■ **ASSIGNMENT**:
Each line of the data must be reproduced as it appears.

■ **DATASET CONTENT**:
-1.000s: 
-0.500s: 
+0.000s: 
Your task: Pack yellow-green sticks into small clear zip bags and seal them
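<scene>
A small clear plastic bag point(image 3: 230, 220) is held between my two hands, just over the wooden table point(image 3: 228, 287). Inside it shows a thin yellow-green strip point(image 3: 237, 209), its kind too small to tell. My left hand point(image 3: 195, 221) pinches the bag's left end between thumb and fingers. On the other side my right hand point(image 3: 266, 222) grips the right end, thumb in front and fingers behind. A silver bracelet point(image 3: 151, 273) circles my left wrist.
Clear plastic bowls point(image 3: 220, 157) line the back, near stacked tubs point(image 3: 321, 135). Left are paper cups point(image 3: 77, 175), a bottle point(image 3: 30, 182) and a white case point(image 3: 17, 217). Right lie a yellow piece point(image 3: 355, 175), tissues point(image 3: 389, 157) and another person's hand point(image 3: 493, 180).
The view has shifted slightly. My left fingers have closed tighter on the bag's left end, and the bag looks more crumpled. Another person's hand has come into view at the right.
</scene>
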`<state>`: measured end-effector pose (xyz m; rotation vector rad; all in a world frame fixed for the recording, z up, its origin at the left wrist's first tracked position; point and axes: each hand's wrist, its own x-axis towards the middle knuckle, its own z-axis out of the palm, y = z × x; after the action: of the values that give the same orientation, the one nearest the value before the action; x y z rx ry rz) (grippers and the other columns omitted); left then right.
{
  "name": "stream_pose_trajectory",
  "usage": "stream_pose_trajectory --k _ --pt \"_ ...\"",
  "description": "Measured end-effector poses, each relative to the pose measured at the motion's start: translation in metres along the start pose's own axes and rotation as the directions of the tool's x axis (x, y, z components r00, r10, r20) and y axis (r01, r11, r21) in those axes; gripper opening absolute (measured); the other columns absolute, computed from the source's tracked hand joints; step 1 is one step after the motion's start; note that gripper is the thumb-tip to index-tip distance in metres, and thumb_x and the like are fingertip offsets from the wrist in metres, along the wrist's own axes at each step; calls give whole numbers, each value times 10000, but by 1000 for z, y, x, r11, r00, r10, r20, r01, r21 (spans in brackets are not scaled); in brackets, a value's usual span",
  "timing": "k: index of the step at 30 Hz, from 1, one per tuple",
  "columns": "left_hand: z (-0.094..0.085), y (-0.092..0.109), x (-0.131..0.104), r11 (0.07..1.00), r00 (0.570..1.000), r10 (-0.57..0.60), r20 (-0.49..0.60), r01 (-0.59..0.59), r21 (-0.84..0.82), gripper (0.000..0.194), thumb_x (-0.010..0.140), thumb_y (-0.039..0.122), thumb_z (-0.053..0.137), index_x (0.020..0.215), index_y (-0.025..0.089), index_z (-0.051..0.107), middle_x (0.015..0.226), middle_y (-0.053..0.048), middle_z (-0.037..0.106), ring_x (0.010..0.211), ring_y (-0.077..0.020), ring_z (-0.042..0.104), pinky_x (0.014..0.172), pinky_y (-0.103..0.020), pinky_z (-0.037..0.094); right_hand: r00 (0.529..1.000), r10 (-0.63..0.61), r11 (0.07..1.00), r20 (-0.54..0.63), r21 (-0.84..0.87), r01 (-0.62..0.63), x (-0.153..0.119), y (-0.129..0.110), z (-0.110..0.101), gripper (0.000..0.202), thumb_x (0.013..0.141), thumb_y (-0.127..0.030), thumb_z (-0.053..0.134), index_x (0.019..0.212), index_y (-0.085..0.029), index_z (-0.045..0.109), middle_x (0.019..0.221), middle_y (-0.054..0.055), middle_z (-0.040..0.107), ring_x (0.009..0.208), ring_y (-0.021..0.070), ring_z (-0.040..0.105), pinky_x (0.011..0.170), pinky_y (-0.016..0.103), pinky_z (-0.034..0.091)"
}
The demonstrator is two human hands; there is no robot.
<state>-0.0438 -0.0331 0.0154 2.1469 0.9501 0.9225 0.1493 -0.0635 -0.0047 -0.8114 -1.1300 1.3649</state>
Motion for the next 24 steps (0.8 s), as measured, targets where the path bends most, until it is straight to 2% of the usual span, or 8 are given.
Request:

■ **RESPONSE TO THE TASK**:
-1.000s: 
-0.500s: 
+0.000s: 
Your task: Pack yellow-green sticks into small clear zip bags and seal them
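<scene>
A small clear plastic bag point(image 3: 230, 220) is held between my two hands, just over the wooden table point(image 3: 228, 287). Inside it shows a thin yellow-green strip point(image 3: 237, 209), its kind too small to tell. My left hand point(image 3: 195, 221) pinches the bag's left end between thumb and fingers. On the other side my right hand point(image 3: 266, 222) grips the right end, thumb in front and fingers behind. A silver bracelet point(image 3: 151, 273) circles my left wrist.
Clear plastic bowls point(image 3: 220, 157) line the back, near stacked tubs point(image 3: 321, 135). Left are paper cups point(image 3: 77, 175), a bottle point(image 3: 30, 182) and a white case point(image 3: 17, 217). Right lie a yellow piece point(image 3: 355, 175), tissues point(image 3: 389, 157) and another person's hand point(image 3: 493, 180).
The view has shifted slightly. My left fingers have closed tighter on the bag's left end, and the bag looks more crumpled. Another person's hand has come into view at the right.
</scene>
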`<state>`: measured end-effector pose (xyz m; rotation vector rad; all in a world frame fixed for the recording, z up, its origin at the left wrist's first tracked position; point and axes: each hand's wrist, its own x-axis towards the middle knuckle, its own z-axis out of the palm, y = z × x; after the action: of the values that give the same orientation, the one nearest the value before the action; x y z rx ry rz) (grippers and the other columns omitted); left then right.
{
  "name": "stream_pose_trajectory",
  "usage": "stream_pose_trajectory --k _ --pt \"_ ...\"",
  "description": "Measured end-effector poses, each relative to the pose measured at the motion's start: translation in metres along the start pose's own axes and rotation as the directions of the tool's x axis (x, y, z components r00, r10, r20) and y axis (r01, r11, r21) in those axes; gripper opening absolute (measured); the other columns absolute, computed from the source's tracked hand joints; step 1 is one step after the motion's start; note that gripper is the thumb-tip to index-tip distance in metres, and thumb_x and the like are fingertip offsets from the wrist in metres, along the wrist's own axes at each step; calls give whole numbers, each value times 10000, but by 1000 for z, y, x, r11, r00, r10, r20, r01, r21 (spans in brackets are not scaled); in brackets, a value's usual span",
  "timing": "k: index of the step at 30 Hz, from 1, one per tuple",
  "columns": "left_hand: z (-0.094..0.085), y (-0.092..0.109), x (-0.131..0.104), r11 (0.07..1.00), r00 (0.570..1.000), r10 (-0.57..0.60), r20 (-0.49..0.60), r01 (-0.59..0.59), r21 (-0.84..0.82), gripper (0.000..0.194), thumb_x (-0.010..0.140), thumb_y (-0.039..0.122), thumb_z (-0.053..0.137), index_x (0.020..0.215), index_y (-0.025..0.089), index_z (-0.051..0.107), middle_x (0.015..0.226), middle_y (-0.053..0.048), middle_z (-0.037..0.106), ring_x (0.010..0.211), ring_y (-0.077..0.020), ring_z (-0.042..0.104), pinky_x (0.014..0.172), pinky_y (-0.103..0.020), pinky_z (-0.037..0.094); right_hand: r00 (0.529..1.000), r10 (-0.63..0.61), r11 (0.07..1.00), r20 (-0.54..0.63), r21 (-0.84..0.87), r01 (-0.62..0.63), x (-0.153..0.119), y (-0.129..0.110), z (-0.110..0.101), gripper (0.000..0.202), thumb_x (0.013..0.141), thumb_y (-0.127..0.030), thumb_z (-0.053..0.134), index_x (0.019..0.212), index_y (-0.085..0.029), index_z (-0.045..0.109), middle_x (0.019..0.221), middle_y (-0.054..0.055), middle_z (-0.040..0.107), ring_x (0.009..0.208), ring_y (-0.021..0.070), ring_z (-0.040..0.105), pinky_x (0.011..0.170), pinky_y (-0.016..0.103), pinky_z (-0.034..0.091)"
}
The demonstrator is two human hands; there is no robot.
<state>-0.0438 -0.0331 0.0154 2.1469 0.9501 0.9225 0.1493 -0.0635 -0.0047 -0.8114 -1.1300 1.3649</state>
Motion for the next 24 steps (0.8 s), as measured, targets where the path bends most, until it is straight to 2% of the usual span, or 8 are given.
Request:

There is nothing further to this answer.